Prompt>
Copy each line of the entries beneath that contains the word "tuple".

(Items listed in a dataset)
*** Begin section ***

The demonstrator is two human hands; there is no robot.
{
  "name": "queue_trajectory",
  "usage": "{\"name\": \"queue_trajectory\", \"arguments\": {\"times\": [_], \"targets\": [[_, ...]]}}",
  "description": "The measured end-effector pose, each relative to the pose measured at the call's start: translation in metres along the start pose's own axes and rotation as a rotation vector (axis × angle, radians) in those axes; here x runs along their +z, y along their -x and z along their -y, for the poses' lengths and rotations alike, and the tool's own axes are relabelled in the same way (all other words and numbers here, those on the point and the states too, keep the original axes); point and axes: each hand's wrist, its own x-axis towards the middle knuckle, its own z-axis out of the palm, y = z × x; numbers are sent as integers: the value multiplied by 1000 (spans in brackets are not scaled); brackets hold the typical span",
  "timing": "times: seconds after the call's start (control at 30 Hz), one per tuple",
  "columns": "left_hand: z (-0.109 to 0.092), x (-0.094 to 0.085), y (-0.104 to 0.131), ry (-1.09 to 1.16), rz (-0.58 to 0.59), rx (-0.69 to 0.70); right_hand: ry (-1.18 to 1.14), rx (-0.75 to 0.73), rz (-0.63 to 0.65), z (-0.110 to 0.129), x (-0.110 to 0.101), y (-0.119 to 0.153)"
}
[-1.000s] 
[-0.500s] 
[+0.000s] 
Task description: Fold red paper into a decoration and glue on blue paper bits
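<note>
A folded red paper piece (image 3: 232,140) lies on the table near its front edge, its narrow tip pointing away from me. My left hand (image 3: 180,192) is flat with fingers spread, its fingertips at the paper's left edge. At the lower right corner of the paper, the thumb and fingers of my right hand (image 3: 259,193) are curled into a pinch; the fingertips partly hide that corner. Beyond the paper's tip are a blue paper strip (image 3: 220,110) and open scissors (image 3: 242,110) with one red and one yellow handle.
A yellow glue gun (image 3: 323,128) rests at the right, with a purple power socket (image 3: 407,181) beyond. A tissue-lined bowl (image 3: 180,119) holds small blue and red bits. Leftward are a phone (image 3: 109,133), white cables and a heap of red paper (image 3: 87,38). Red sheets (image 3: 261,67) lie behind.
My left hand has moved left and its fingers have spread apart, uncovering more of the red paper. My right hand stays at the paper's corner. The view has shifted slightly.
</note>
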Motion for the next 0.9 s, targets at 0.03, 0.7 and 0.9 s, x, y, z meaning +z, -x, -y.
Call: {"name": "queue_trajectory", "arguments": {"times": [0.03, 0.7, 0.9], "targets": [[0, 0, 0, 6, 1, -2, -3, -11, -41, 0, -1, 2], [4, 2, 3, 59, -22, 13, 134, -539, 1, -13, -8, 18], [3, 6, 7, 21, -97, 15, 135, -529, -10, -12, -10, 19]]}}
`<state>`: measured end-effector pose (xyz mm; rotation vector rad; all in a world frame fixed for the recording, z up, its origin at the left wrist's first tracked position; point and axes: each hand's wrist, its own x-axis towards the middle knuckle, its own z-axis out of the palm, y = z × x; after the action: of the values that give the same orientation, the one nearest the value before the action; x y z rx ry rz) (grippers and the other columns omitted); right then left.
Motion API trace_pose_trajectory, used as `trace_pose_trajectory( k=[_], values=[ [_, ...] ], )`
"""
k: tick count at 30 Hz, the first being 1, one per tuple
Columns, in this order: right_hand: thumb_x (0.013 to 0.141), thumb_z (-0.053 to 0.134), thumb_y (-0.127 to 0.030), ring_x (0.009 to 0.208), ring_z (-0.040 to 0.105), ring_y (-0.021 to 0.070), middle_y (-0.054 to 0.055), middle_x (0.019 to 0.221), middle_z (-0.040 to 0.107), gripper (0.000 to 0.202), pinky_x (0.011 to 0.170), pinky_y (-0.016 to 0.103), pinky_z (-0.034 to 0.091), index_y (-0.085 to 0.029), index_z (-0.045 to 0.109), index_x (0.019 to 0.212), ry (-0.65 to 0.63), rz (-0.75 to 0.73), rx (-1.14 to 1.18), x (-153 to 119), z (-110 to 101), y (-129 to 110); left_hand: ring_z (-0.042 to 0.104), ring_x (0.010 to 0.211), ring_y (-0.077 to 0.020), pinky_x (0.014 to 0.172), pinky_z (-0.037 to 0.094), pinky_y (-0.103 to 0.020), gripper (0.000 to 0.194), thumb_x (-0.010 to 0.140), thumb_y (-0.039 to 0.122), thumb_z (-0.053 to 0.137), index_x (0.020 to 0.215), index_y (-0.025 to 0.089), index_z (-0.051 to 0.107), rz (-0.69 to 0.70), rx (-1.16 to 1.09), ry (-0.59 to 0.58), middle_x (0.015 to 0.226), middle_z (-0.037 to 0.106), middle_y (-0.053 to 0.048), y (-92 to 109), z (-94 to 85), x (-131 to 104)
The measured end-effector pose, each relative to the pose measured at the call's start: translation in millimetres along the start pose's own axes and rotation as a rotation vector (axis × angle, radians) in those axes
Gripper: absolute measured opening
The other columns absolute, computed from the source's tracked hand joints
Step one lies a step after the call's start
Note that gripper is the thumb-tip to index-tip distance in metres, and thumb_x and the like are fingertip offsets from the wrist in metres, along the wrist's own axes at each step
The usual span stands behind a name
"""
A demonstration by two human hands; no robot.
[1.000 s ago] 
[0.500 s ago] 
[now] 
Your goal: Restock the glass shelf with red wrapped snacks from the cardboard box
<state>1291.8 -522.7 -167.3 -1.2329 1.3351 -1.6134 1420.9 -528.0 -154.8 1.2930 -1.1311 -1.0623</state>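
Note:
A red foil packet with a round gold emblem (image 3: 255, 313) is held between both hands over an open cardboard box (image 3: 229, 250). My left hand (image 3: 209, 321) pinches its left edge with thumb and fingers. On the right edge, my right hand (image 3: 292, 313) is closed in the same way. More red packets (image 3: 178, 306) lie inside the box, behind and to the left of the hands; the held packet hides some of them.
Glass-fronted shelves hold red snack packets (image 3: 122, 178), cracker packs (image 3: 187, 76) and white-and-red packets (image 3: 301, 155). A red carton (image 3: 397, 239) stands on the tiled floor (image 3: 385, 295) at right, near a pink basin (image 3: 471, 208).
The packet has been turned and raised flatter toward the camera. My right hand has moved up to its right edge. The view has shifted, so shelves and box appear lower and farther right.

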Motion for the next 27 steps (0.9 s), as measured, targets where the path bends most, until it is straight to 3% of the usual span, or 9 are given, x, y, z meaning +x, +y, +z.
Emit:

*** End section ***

Your response>
  "timing": "times: seconds after the call's start (control at 30 Hz), one per tuple",
k: tick count at 30 Hz, the first being 1, one per tuple

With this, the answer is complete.